[PATCH 5/5] drm/xe: disable wa_15015404425 for PTL B0
Matt Roper
matthew.d.roper at intel.com
Mon Jun 23 23:31:30 UTC 2025
On Mon, Jun 23, 2025 at 05:12:05PM -0400, Rodrigo Vivi wrote:
> On Fri, Jun 20, 2025 at 02:49:20PM -0700, Matt Atwood wrote:
> > This workaround only applies to PTL Compute Die A0. However, this
> > information cannot be determined until after the GT is brought up. This
> > means that we will assume that it is required for the initial bring up of
> > the gt. After GT init, the oob workarounds are enabled for the GT. Use
> > this flag to then manually set the bit in the soc oob bit field to 0
> > which will help performance after device bring up.
> >
> > Signed-off-by: Matt Atwood <matthew.s.atwood at intel.com>
> > ---
> > drivers/gpu/drm/xe/xe_pci.c | 6 ++++++
> > drivers/gpu/drm/xe/xe_wa_oob.rules | 1 +
> > 2 files changed, 7 insertions(+)
> >
> > diff --git a/drivers/gpu/drm/xe/xe_pci.c b/drivers/gpu/drm/xe/xe_pci.c
> > index ded0f3dc8d73..a624c3fb9498 100644
> > --- a/drivers/gpu/drm/xe/xe_pci.c
> > +++ b/drivers/gpu/drm/xe/xe_pci.c
> > @@ -34,6 +34,9 @@
> > #include "xe_tile.h"
> > #include "xe_wa.h"
> >
> > +#include "generated/xe_wa_oob.h"
> > +#include "generated/xe_soc_wa_oob.h"
> > +
> > enum toggle_d3cold {
> > D3COLD_DISABLE,
> > D3COLD_ENABLE,
> > @@ -890,6 +893,9 @@ static int xe_pci_probe(struct pci_dev *pdev, const struct pci_device_id *ent)
> > drm_dbg(&xe->drm, "d3cold: capable=%s\n",
> > str_yes_no(xe->d3cold.capable));
> >
> > + if (XE_WA(xe->tiles->media_gt, 15015404425_disable))

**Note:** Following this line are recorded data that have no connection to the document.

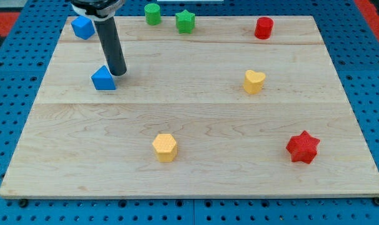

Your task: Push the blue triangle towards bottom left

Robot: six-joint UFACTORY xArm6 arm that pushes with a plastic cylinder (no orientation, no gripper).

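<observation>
**A:** Start at the near edge. What sits there?

**B:** On the pale wooden board (196, 181), nearest the view's bottom, a yellow hexagonal block (165, 147) lies left of centre and a red star-shaped block (303, 147) lies toward the view's right. Both are well apart from the action.

**A:** And further up?

**B:** A yellow heart-shaped block (254, 81) sits in the middle band on the right. On the left of that band is the task's piece, the blue triangular block (103, 79), resting flat in the upper-left part of the board.

**A:** Where does the rod stand?

**B:** The arm's tip (118, 73) is touching, or all but touching, the blue triangular block on its upper-right side (the exact contact is too fine to tell). The arm ends in a bare rod, so there is nothing to open or close.

**A:** The far row?

**B:** A blue cube-like block (83, 27) at top left, a green cylindrical block (152, 13), a green star-shaped block (185, 21), and a red cylindrical block (263, 28) to the right.

**A:** Which step is this?

**B:** Judging by the layout, the push is under way, with much of the board's lower left ahead. The next move calls for driving down and leftward while keeping the tip behind the triangle's centre, lest it slip off a slanted face.
</observation>
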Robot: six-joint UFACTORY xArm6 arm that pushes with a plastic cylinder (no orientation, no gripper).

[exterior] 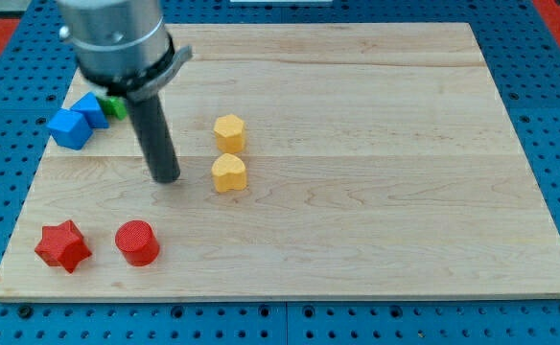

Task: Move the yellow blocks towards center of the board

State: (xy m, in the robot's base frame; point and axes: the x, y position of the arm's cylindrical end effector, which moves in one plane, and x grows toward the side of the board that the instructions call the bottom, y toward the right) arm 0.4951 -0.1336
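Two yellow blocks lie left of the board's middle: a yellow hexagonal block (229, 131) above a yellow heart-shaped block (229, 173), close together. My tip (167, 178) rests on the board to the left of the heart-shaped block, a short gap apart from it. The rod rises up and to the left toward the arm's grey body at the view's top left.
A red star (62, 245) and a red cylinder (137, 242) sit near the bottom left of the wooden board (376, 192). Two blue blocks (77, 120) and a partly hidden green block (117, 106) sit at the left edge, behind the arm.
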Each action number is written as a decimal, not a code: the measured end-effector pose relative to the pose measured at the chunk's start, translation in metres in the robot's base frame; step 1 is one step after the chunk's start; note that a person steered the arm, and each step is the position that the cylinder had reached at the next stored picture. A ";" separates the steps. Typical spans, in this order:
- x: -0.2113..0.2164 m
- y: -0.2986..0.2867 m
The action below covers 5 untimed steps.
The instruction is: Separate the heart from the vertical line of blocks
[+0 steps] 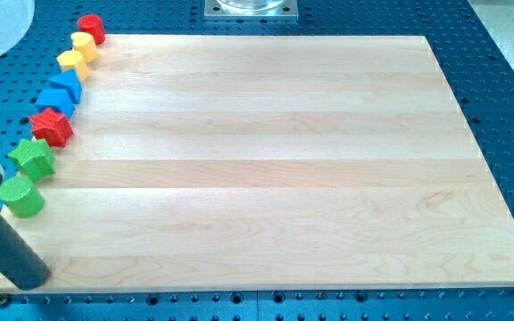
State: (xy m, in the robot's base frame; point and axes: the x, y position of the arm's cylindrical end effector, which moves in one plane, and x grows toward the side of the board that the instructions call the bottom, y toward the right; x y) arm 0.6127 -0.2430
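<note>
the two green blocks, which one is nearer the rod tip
The green cylinder, lowest in the line, sits just above my tip. The green star lies one place farther up.

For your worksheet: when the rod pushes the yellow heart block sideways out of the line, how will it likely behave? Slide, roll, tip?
The yellow heart looks low and flat-based, so it should slide, not roll or tip. It touches the red cylinder and yellow block, so they may shift too. My tip is far off at the bottom left.
</note>
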 end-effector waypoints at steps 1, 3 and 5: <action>-0.010 -0.052; -0.057 -0.061; -0.080 -0.062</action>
State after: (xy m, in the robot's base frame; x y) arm 0.5326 -0.3048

> > + xe->oob[XE_SOC_WA_OOB_15015404425] = 0;
>
> We are discussing this offline, but I need to make it very clear here
> that we should not move forward with this as is.
>
> Two unnaceptable points in here:
> \
> 1. _disable. We either enable or we don't. If we need to wait for the gmdid,
> let it be and enable the workaround after that. GMDID should be one of the
> first things and I confirmed this workaround is so rare that in an a0 situation
> you could wait to only enable after you read the gmd-id and confirm the
> media is A0.
This is exactly what we *can't* do for this workaround. The requirement
is that on any impacted platform, every single register read must be
preceded by four extra dummy writes. There's no such thing as "early
enough to ignore" --- it's specifically noted that even pre-OS firmware
and such needs to be careful about doing this as well. So this causes a
bit of a chicken-and-egg issue: we cannot read the GMD_ID register
without having the workaround active on impacted platforms, but we
cannot figure out whether the platform is impacted until after we've
read that register[*]. We also do a bunch of other register reads
during early driver probe before the xe_gt is initialized enough to be
able to service workaround lookup queries. So there are a few options
here:
* Mark the platform as always being active on PTL, then come back and
disable it later if/when we confirm that we're on a stepping that
isn't impacted by the issue. This is pretty simple conceptually, and
is quite likely something we'll need in the future for other
workarounds. That's the approach MattA has taken here.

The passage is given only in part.